It’s not a car, it’s a very expensive proprietary software package that happens to be attached to a chassis, four wheels and an engine and no, you are not allowed to tinker with it. I mean, hack it.

There’s nothing inherently wrong with all the computers in cars, and they allow for safety, convenience, and efficiency levels in our vehicles far beyond what we’ve been able to achieve before. But that doesn’t mean they can’t be repaired or tinkered with by the owner — it just takes a new set of skills and tools. It’s not like re-jetting a carburetor was something just anyone could do, anyway — this is really no different.

Well, it is different in one very important way: because so much of how modern cars work involves computers and software code, cars can now fall under the aegis of bills like the Digital Millennium Copyright Act, and automakers can use this act to try and restrict what an owner can do to the car that they bought.

Automakers are considering cars “mobile computing devices” and as such would fall under the DMCA’s pretty draconian protections.

– From Carmakers Want To Use Copyright Law To Make Working On Your Car Illegal by Jason Torchinsky.

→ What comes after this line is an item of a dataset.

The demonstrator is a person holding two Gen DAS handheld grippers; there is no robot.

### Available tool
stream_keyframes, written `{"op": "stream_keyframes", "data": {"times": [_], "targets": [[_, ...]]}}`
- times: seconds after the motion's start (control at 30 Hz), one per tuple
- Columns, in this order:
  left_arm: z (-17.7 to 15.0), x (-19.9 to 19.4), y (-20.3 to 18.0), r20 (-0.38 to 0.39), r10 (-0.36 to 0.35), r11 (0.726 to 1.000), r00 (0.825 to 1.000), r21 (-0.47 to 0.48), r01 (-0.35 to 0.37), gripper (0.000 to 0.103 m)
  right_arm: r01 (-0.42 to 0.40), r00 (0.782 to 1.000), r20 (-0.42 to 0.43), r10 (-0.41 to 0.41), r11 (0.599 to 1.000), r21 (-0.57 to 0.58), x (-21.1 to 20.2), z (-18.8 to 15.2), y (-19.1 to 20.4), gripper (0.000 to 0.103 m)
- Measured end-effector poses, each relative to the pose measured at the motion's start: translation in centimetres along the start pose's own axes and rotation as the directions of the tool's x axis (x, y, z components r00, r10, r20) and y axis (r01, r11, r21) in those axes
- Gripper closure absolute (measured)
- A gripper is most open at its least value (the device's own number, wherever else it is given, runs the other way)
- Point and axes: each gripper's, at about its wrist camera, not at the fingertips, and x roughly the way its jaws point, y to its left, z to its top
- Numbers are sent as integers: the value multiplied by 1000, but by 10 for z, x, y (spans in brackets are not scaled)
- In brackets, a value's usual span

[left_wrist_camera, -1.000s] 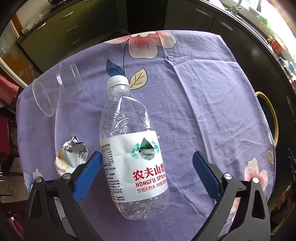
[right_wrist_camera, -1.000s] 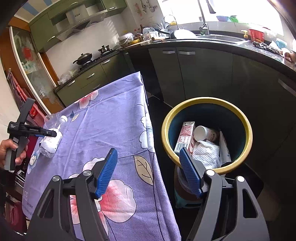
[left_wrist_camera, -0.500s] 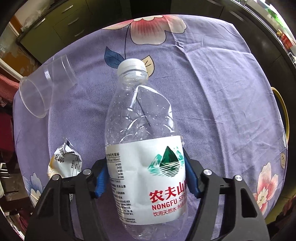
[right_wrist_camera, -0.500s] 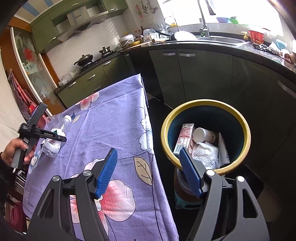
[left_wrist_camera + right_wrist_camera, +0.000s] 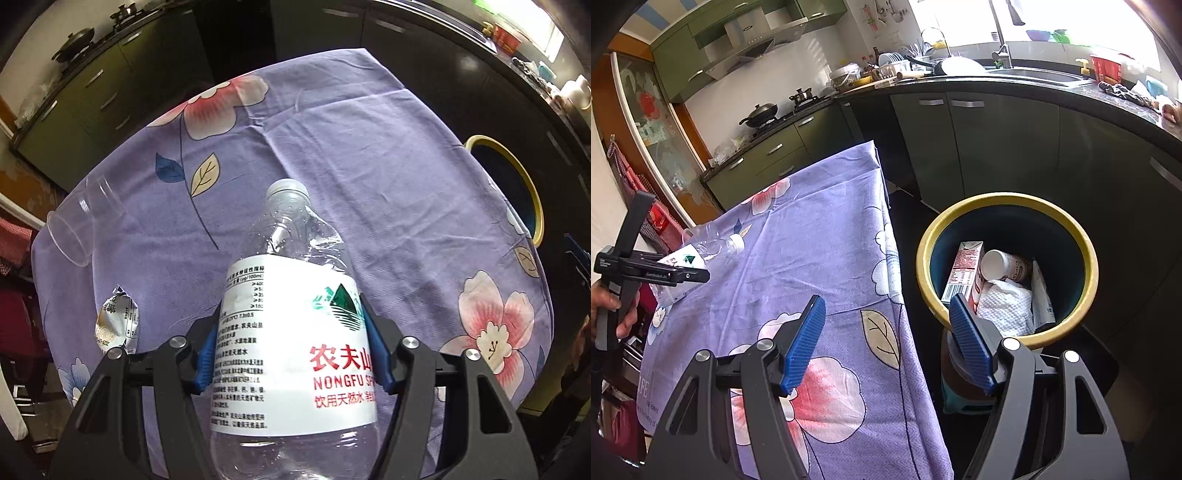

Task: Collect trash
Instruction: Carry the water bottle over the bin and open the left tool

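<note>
Purple flowered cloth (image 5: 369, 177) covers the table, dark kitchen cabinets behind. Left wrist view: your left gripper (image 5: 291, 354) has just been closing and now has the water bottle (image 5: 291, 332) between its blue pads (image 5: 375, 350), clamped across the white label, cap pointing away from you toward the far edge. Bottle looks empty and already dented near the shoulder, so judge it very light, thin-walled, springy; it will crumple under squeeze and the label is slick. The label band is the sensible hold, mid-body, as you have it; the neck would be stiffer but narrower. Left on the cloth: a clear plastic cup (image 5: 79, 225) lying on its side near the left edge, and a crumpled wrapper (image 5: 118, 325) nearer you on that same side. Both featherweight, the cup brittle. The yellow-rimmed bin (image 5: 532, 192) sits just off the right edge.

Right wrist view: your right gripper (image 5: 886, 343) hangs with its jaws wide and nothing between them, over the gap between table edge and bin (image 5: 923, 280). The bin already holds a carton (image 5: 964, 269), a paper cup (image 5: 1001, 264) and a paper towel (image 5: 1008, 306). Far left, a hand (image 5: 617, 314) carries the left gripper (image 5: 683, 275) with the bottle (image 5: 690, 258), seemingly just off the cloth.
</note>
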Motion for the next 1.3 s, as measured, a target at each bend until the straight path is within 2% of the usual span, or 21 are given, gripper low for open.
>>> {"op": "stream_keyframes", "data": {"times": [0.2,0.33,0.57,0.73,0.83,0.9,1.03,1.17,1.3], "targets": [[-8,-22,-32,41,-34,997,999,67,31,41,5,1000,5,-5,1000,5,-3,-2,-3,34],[0,-30,-64,71,-69,988,995,141,59,41,23,999,25,-24,1000,16,-14,-1,-10,34],[25,-41,-154,95,-211,935,973,309,172,41,100,992,62,-105,992,78,-38,-3,-48,34],[58,-23,-224,79,-291,886,953,399,237,41,142,988,49,-149,981,132,-46,-9,-82,34],[79,-1,-266,44,-315,860,948,437,265,41,160,985,41,-169,973,165,-49,-12,-101,34],[91,17,-289,19,-316,852,949,446,275,41,168,983,38,-178,968,184,-52,-14,-113,34],[110,50,-327,-25,-315,840,949,459,291,41,179,981,35,-190,962,209,-57,-18,-129,34],[122,78,-348,-47,-304,845,951,448,292,40,185,980,32,-197,958,218,-59,-18,-136,34],[127,88,-352,6,-299,854,954,448,265,28,194,979,24,-204,956,219,-60,-20,-136,34]]}}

The bottom line here is that, everything needed to repair and diagnose a car is already available to the aftermarket and any vehicle owner, including modifiers.

The real issue of concern here is that the sophisticated computers in vehicles are so intertwined that they shouldn’t (for security and safety and environmental reasons) be allowed to be tinkered with.

– A representative of the Automaker’s Alliance, a trade group that includes BMW, Ford, GM, and other, quoted in Carmakers Want To Use Copyright Law To Make Working On Your Car Illegal by Jason Torchinsky.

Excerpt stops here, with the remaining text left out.